DEMENT: I think maybe the answer to your question is I come out very much out of that country tradition of writing and it kind of revolves around what they call the hook line, for better words. So, I think I'm hooked on the hook line. I tend to...there's like this line and somewhere in my brain the story just revolves around it, whether I know it or not. I know that I have never written a song, with the exception of the last song on this record, "Out of the Fire," without a hook line to start with, which I am a little embarrassed to say.

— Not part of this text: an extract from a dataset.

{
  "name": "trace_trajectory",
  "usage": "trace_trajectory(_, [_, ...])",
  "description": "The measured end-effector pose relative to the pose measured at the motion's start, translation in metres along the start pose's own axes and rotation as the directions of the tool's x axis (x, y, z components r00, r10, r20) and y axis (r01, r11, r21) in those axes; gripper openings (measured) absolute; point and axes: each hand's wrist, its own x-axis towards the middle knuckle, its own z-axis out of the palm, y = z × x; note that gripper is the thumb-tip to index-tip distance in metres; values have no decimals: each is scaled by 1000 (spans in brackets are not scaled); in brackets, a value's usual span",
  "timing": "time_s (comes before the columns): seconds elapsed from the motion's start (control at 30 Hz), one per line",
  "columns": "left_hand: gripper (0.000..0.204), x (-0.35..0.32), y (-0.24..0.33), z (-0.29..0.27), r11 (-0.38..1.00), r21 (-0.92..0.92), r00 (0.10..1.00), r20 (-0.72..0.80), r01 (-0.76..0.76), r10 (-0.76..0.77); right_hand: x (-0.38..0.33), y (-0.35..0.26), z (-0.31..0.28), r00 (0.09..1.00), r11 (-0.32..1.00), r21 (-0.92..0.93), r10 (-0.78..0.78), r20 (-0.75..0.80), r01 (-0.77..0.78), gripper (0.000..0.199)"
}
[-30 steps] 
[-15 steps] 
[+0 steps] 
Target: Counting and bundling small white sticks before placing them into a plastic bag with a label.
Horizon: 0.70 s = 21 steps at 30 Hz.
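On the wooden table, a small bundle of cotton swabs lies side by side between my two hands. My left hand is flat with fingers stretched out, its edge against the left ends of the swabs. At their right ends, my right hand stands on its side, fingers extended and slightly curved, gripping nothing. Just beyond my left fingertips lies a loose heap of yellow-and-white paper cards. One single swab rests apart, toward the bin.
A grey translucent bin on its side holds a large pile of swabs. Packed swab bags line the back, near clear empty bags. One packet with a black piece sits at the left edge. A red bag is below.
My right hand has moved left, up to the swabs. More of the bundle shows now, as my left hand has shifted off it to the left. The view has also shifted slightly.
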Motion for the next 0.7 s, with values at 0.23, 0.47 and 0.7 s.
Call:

It seems like I should be able to (unintelligible) more than that.

MARTIN: I wonder how "Out of the Fire" came to be then, if it was exception...

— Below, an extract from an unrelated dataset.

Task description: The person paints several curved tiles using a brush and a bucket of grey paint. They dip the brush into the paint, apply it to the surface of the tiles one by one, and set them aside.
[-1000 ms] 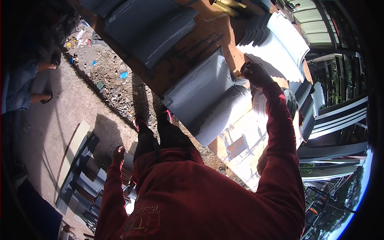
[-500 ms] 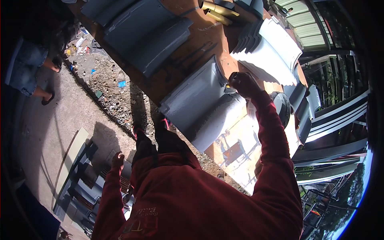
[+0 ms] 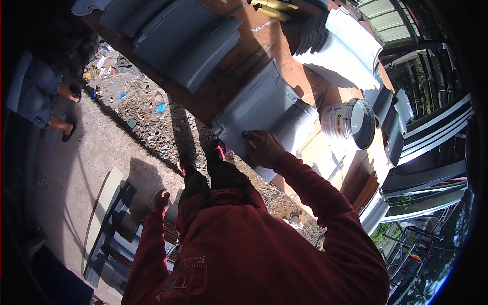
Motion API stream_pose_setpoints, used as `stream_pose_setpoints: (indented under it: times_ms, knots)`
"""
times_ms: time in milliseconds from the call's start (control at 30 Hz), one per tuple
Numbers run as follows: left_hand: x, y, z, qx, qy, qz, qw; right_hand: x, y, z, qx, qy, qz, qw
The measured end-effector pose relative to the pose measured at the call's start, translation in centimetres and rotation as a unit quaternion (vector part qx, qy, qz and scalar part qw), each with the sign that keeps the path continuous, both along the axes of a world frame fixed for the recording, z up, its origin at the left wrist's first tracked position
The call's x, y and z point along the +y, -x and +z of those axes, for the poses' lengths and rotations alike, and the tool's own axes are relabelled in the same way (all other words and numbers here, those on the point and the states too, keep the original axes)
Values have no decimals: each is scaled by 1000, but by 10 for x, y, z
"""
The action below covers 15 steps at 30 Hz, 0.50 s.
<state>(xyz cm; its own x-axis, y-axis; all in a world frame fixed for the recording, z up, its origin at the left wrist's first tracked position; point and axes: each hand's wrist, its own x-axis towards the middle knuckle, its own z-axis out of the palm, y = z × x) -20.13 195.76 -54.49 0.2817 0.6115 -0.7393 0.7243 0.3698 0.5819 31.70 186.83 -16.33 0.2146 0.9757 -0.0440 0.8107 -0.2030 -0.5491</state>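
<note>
I see the right hand (image 3: pixel 265 149), curled around one dark handle (image 3: pixel 246 135), has moved from the far end of one grey tile (image 3: pixel 256 94) to its near end, left of one bucket (image 3: pixel 334 122). The left hand (image 3: pixel 161 201) hangs left, its grip unclear to me. Two yellow tubes (image 3: pixel 274 11) lie far.

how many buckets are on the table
1: the bucket on the table, right of the right hand and just below the stack of pale tiles in the picture. More could be hidden behind that stack or past the top edge.
</note>
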Motion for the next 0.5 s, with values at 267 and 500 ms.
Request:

DEMENT: Well, you know, that's a song that almost didn't get on the record 'cause, you know, I was kind of just planking around the melody of that song in the studio when we were recording "Sing the Delta." And Bo Ramsey, one of the producers on this record, kept coming over and saying what's that. And I'd say, oh, that's nothing. I'm just fooling around. And after about a week of that, he said what the heck is that? And he said you have got to finish that. And just, you know, his confidence in it stirred me to complete my first song that did not have a hook line. And it was really scary. It's weird, isn't it. But, you know...

MARTIN: It was just because the way it came to you was so different?

DEMENT: Because it was more like free-floating. I didn't know what the song was about. I had to just trust a feeling inside that it was right.

MARTIN: Well, that sounds like the perfect song to conclude our conversation with. Iris DeMent without a hook line:

(SOUNDBITE OF SONG, "OUT OF THE FIRE")

DEMENT: (Singing) I'm (unintelligible). They don't need me in the fall. (unintelligible) how we are apart...

MARTIN: Well, if I may say, I think writing without a hook line worked out for you.

DEMENT: Thank you.

MARTIN: Iris DeMent. Her new CD is called "Sing the Delta." She joined us from member station WSUI in Iowa City. Iris, thanks so much for talking with us. It's been a pleasure.

DEMENT: Thank you. I enjoyed talking to you too.

(SOUNDBITE OF SONG, "OUT OF THE FIRE")

DEMENT: (Singing) ...from the (unintelligible), the ash on the bottom is headed back home...

MARTIN: You can listen to more music from "Sing the Delta" at NPRMusic.org. This is WEEKEND EDITION from NPR News. I'm Rachel Martin. Transcript provided by NPR, Copyright National Public Radio.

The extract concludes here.